◆ The problem
Output the records below verbatim, minus the pictures.

-*-*-

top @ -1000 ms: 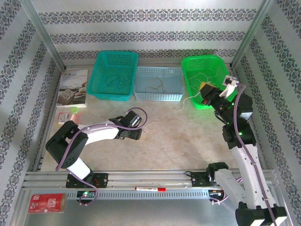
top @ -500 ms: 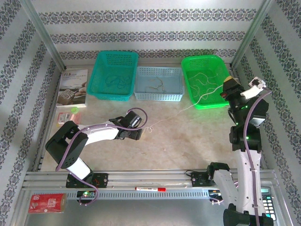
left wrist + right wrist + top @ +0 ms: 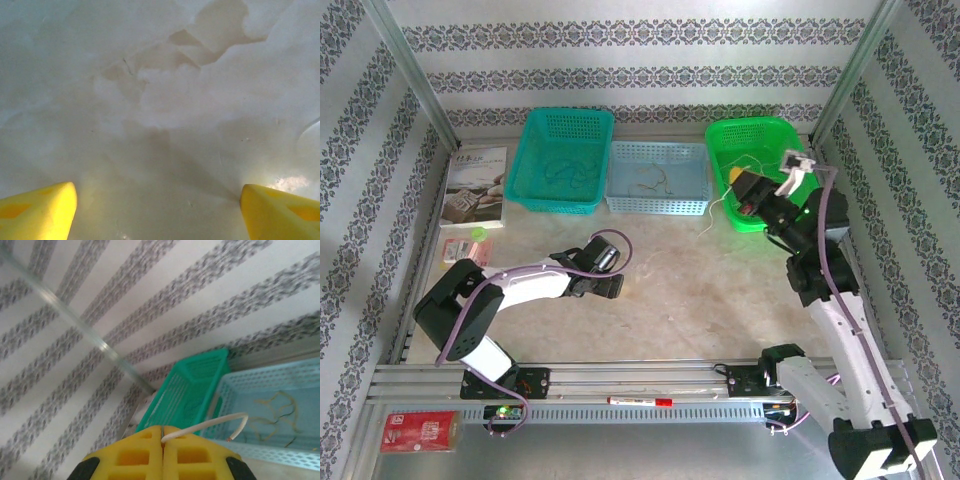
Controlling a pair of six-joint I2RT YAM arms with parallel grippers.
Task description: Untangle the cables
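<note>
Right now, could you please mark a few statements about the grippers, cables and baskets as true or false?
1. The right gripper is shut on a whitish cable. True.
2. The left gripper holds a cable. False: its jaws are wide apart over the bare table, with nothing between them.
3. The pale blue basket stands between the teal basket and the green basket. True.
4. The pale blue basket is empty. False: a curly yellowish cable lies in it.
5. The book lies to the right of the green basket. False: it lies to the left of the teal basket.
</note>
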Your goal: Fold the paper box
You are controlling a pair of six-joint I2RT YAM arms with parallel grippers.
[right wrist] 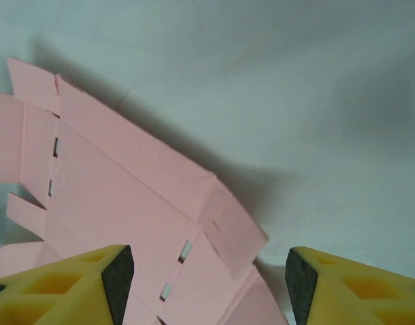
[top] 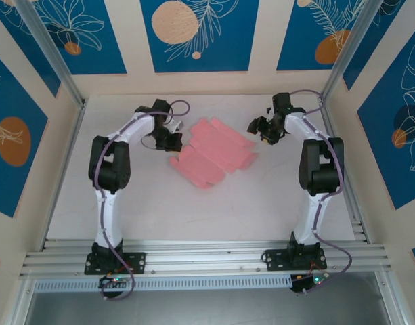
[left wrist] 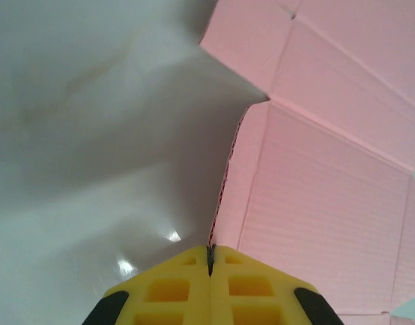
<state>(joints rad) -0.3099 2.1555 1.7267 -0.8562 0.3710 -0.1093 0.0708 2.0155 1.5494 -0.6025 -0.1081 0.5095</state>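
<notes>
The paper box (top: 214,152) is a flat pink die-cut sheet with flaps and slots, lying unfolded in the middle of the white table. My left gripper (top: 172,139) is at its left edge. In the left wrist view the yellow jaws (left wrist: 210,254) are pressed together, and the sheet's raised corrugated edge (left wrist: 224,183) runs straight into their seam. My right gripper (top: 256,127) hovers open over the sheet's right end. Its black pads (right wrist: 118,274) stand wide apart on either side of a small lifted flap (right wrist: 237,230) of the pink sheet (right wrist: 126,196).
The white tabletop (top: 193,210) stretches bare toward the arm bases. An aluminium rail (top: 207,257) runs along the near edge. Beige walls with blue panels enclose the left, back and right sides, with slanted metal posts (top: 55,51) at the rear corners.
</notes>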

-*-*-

◆ Result
top @ -1000 ms: 
top @ -500 ms: 
left wrist + right wrist + top @ +0 ms: 
Controlling a pair of six-joint I2RT YAM arms with parallel grippers.
Task description: Untangle the cables
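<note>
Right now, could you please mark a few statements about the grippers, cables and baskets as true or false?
1. The right gripper is shut on a whitish cable. True.
2. The left gripper holds a cable. False: its jaws are wide apart over the bare table, with nothing between them.
3. The pale blue basket stands between the teal basket and the green basket. True.
4. The pale blue basket is empty. False: a curly yellowish cable lies in it.
5. The book lies to the right of the green basket. False: it lies to the left of the teal basket.
</note>
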Your goal: Fold the paper box
You are controlling a pair of six-joint I2RT YAM arms with parallel grippers.
[right wrist] 
[top] 
[left wrist] 
<state>(joints rad) -0.3099 2.1555 1.7267 -0.8562 0.3710 -0.1093 0.0708 2.0155 1.5494 -0.6025 -0.1081 0.5095</state>
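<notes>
The paper box (top: 214,152) is a flat pink die-cut sheet with flaps and slots, lying unfolded in the middle of the white table. My left gripper (top: 172,139) is at its left edge. In the left wrist view the yellow jaws (left wrist: 210,254) are pressed together, and the sheet's raised corrugated edge (left wrist: 224,183) runs straight into their seam. My right gripper (top: 256,127) hovers open over the sheet's right end. Its black pads (right wrist: 118,274) stand wide apart on either side of a small lifted flap (right wrist: 237,230) of the pink sheet (right wrist: 126,196).
The white tabletop (top: 193,210) stretches bare toward the arm bases. An aluminium rail (top: 207,257) runs along the near edge. Beige walls with blue panels enclose the left, back and right sides, with slanted metal posts (top: 55,51) at the rear corners.
</notes>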

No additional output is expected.